2025年の商号変更をした企業、前年比7.5%増
TSRによると、2025年に商号変更した企業が1万9656社(前年度比7.5%増)。調査を開始した2022年度以降、最多を更新した。
産業別では「サービス業他」が最多
産業別でみると「サービス業他:8508社(前年度比9.1%増、構成比43.2%)」が最も多いという。商号変更率は「金融・保険業:0.82%(7万9952社中、663社)」が最高となっている。
商業変更がもたらす「売上高伸長率」への影響はシビア
さらに、2022年度に商号変更が判明した企業の、その後の3期業績を分析。商号変更した企業と企業全体の売上高伸長率を比較すると、伸長率10%以上100%未満では、商号変更した企業が29.4%に対し、企業全体は24.7%で、4.7ptの差がついている。

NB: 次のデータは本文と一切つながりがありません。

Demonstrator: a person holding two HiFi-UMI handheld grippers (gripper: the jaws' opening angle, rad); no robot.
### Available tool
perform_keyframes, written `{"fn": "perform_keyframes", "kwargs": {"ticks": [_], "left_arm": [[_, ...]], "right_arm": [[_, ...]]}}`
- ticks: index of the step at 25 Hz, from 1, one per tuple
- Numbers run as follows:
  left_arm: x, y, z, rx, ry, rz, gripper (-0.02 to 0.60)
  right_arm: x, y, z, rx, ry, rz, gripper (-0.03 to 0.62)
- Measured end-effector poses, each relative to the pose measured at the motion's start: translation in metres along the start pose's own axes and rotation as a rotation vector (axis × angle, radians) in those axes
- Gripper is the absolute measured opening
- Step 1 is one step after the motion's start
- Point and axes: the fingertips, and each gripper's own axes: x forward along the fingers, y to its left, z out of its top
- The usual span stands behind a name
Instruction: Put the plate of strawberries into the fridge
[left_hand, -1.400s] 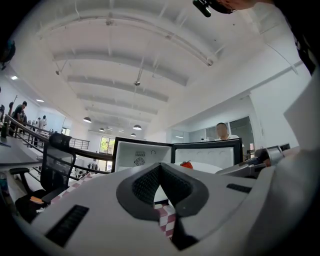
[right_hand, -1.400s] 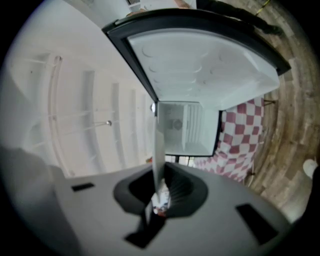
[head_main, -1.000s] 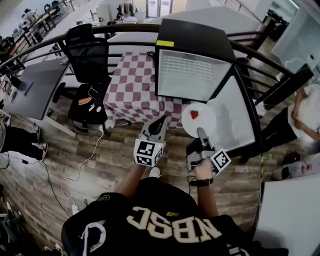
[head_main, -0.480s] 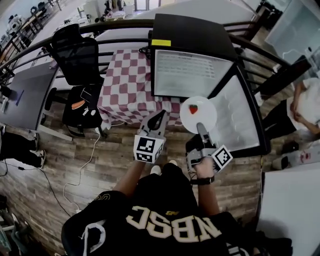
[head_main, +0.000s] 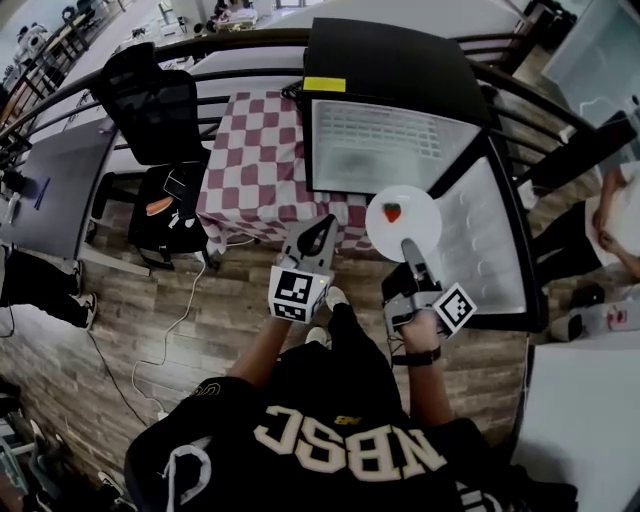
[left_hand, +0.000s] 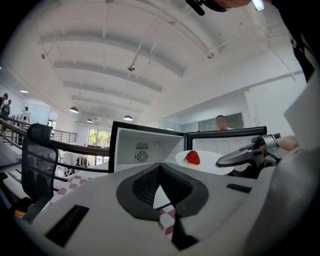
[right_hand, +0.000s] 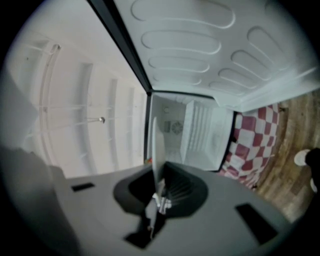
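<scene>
Gripping the white plate (head_main: 422, 218) by its near rim, the right claw (head_main: 405, 243) holds it level at the mouth of the open fridge (head_main: 385, 70), not yet inside. A single strawberry (head_main: 392, 211) lies on the plate. The left claw (head_main: 320, 232), jaws together and empty, points toward the near edge of the checked-cloth bench (head_main: 255, 160).

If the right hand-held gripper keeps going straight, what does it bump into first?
Probably the inside of the open fridge: the right hand-held gripper points into it, and the plate it grips would get there first. Depth is unclear.
</scene>
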Motion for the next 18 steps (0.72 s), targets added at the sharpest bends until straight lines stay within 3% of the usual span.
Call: {"fn": "perform_keyframes", "kwargs": {"ticks": [11, 18], "left_arm": [[0.053, 0.017, 0.004, -0.006, -0.008, 0.027, 0.015], [0.082, 0.025, 0.005, 0.017, 0.001, 0.033, 0.015]], "right_arm": [[0.051, -0.002, 0.039, 0.031, 0.024, -0.016, 0.037], [0.082, -0.020, 0.055, 0.120, 0.001, -0.029, 0.037]]}}
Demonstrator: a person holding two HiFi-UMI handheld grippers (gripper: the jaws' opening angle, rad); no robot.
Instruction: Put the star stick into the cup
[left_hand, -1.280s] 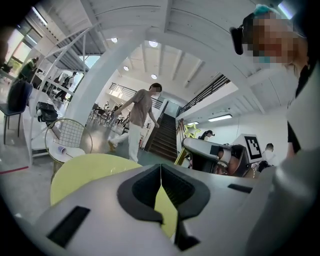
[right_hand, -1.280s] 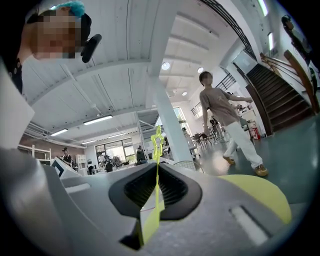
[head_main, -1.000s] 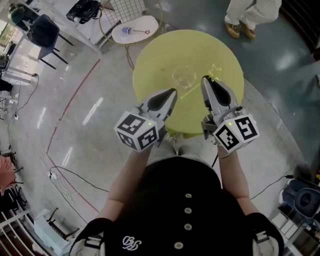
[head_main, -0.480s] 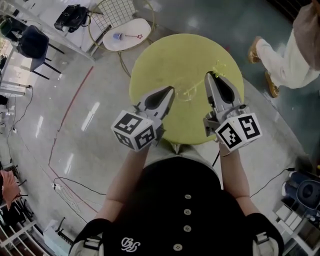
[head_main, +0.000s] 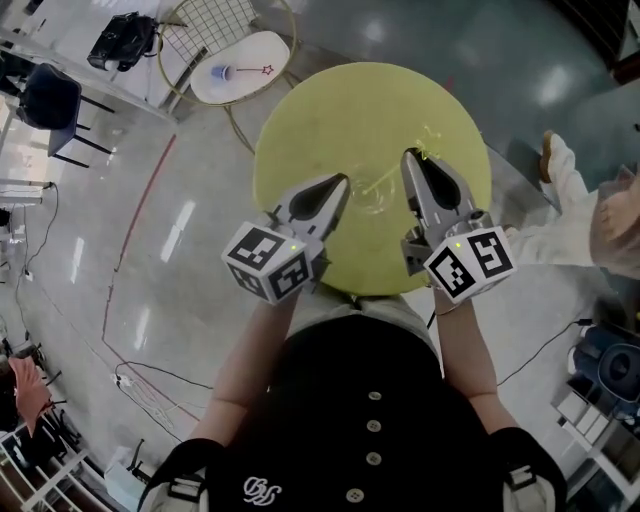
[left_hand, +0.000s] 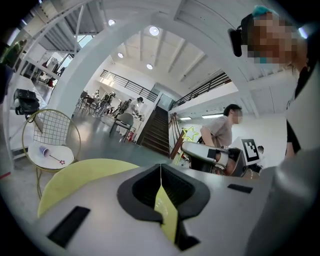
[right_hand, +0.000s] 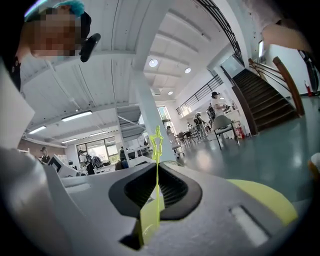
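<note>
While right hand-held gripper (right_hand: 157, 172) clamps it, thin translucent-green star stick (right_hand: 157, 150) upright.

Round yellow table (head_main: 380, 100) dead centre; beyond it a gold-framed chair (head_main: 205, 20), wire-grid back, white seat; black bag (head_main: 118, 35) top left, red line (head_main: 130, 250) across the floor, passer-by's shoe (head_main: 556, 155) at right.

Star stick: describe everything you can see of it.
The star stick is a thin, translucent neon-green rod, plastic-looking, topped by an outlined star. It stands roughly upright, clamped between the shut jaws of the right gripper, star above them, over the round yellow table. Nothing else touches it.
</note>
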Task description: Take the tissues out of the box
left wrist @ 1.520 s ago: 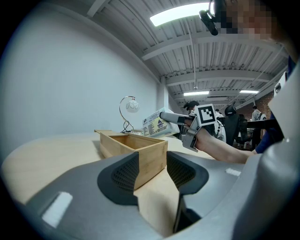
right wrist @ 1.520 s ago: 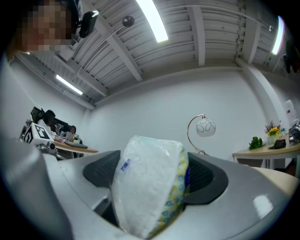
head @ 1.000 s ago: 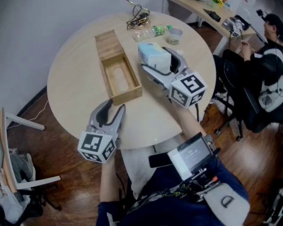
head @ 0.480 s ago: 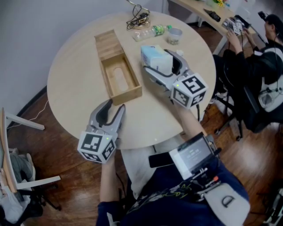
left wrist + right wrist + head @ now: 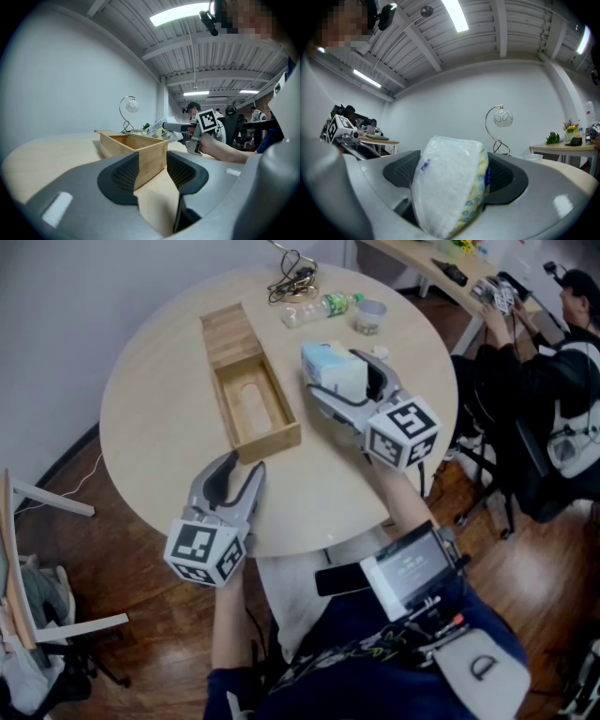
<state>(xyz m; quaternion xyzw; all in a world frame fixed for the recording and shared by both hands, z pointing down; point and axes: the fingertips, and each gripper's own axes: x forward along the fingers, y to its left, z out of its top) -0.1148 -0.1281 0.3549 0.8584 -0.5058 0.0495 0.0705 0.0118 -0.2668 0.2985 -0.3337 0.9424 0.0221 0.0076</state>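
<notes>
Holding the tissue pack (image 5: pixel 330 364) clamped in our right claw (image 5: pixel 345 381), clear of the empty wooden box (image 5: pixel 272 442) and above the desk (image 5: pixel 159 409), we risk a slip: the soft wrap bulges between the pads, so a slack squeeze could drop it. Our left claw (image 5: pixel 232 474) sits with jaws apart and empty near the desk's near edge. Compared with a second ago, the pack has drifted slightly away from the box.

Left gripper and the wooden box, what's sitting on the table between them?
Nothing: only bare table separates the open left gripper from the wooden box, whose near end faces it. The head view and the left gripper view both show this.
</notes>
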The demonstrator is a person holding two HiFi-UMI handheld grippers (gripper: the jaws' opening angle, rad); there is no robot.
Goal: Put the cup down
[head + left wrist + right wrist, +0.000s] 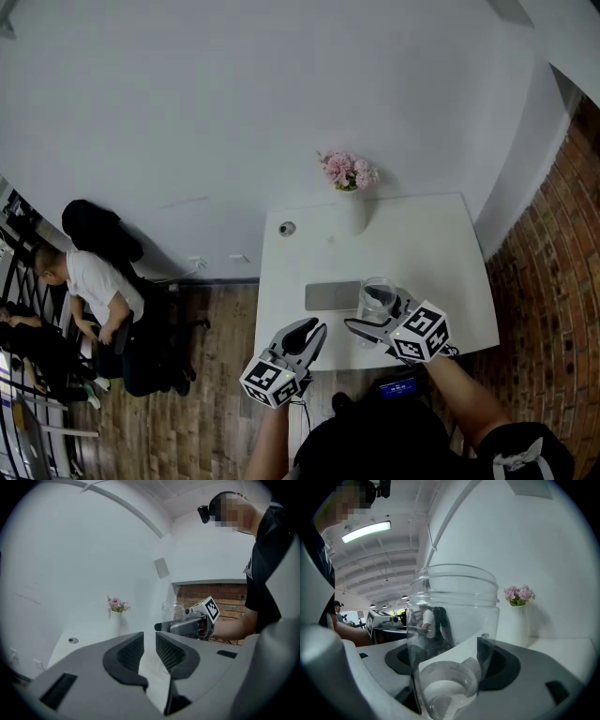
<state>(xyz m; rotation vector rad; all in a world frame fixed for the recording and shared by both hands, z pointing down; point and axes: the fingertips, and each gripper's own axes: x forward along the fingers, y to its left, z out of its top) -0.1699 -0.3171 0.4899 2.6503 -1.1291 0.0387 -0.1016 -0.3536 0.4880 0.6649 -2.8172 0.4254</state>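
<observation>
A clear plastic cup (377,298) stands upright over the front part of the white table (441,244), close to its front edge. My right gripper (377,314) is shut on it, one pad on each side. The cup (454,634) fills the right gripper view between the dark pads of that gripper (452,660). Whether its base touches the table I cannot tell. My left gripper (305,330) hovers at the table's front left edge. It (149,644) is open by a narrow gap with nothing in it. The cup (172,611) shows beyond it.
A grey flat pad (332,295) lies just left of the cup. A white vase with pink flowers (350,208) stands at the table's back edge, a small round thing (287,228) at the back left. A brick wall (553,281) runs on the right. A person (94,281) sits far left.
</observation>
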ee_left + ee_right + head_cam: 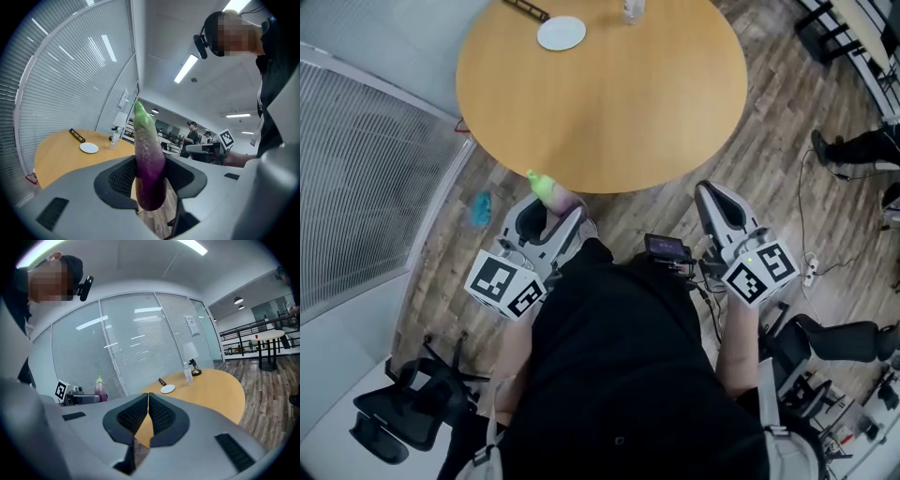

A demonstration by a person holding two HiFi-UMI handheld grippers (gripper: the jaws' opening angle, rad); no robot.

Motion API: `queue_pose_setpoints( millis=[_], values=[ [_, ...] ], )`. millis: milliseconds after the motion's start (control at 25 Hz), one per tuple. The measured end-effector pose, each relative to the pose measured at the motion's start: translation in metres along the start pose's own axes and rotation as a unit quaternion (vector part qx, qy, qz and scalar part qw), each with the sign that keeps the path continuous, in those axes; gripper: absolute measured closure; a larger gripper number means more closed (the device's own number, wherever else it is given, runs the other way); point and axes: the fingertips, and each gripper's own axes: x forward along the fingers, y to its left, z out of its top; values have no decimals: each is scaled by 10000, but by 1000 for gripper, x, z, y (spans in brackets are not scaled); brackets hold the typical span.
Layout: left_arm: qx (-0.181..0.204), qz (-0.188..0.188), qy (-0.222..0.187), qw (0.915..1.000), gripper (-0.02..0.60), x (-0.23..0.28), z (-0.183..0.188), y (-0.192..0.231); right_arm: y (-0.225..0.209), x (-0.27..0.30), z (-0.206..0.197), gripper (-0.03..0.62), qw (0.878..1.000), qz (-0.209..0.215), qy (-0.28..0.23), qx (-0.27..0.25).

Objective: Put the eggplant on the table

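Observation:
The eggplant (149, 164), purple with a pale green top, stands upright between the jaws of my left gripper (150, 183), which is shut on it. From the head view the eggplant's (547, 190) green tip pokes out of the left gripper (553, 212) just short of the near edge of the round wooden table (609, 103). My right gripper (706, 192) is level with it to the right, also just off the table edge. Its jaws (148, 411) are shut with nothing between them. The right gripper view also catches the eggplant (99, 389) off to the left.
On the table's far side lie a white plate (562, 33), a black bar (526, 9) and a clear bottle (632, 9). A blinds-covered glass wall (366, 178) runs along the left. Office chairs (403, 412) (834, 342) flank me; a blue object (480, 208) lies on the floor.

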Motion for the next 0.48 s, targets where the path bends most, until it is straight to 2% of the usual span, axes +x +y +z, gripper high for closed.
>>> queue_pose_setpoints(
  millis=[160,480],
  values=[
    [-57,-53,-4,10000,380,-7,4,24,14,22,3,576,10000,-58,30,-46],
    [-184,-193,47,9996,380,-7,4,45,23,43,4,577,9998,-155,143,-51]
  ],
)
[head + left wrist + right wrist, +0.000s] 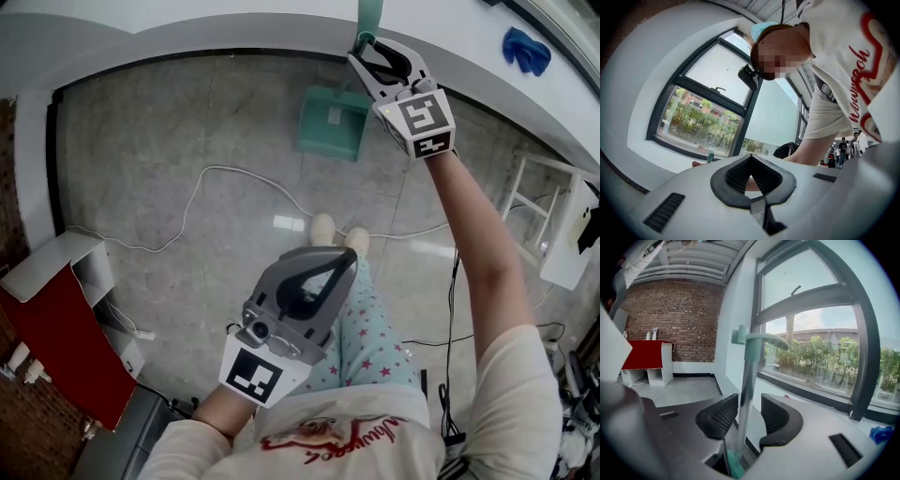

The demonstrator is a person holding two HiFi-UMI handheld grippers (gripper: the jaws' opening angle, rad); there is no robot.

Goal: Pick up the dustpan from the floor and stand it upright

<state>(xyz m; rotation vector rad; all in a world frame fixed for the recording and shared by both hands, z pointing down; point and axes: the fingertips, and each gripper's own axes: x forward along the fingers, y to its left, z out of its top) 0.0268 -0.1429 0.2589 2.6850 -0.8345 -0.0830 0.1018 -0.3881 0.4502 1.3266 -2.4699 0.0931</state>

変更後の利益(最終利益)率としては、企業全体では2023年度6.2%、24年度8.8%、25年度6.5%と、毎年5%~8%の利益率を維持。
一方で、商号変更した企業は、2023年度が3.9%だったが、24年度に0.6%へ大きく落ち込み、25年度は6.5%と大きく上昇したという。これは、22年度に商号を変更した大手製薬会社が24年度に巨額赤字を計上したことに起因しているようだ。ただし、それ以外の変更企業をみても、商号変更から数年は事務コストやマーケティング、広告などへの投資負担が大きく、利益を残しにくい構造であることが明らかになった。
出典元:2025年度の商号変更、過去最多の1万9,656社 ~ 売上高伸長も短期的には周知コスト重く ~(株式会社東京商工リサーチ)
まとめ
商号変更を実施する企業が過去最多となり、企業価値向上や事業成長に向けたブランディング戦略の一環として社名変更を選択する動きが広がっていることが明らかになった。
一方で、商号変更は定款や契約書、各種届出、名刺やWebサイトなど幅広い対応を伴うプロジェクトであることから、各種手続きや周知、販促活動などに伴うコスト負担が利益を圧迫しやすく、短期的な成果だけで判断できない実態もうかがえる。
将来的なブランド戦略や組織再編を意図して商号変更を行う企業は、今後、増えていく可能性が高い。費用や売上高伸長率への影響なども含め、多角的に検証した上で、企業価値の向上につながる商号変更を実現していきたい。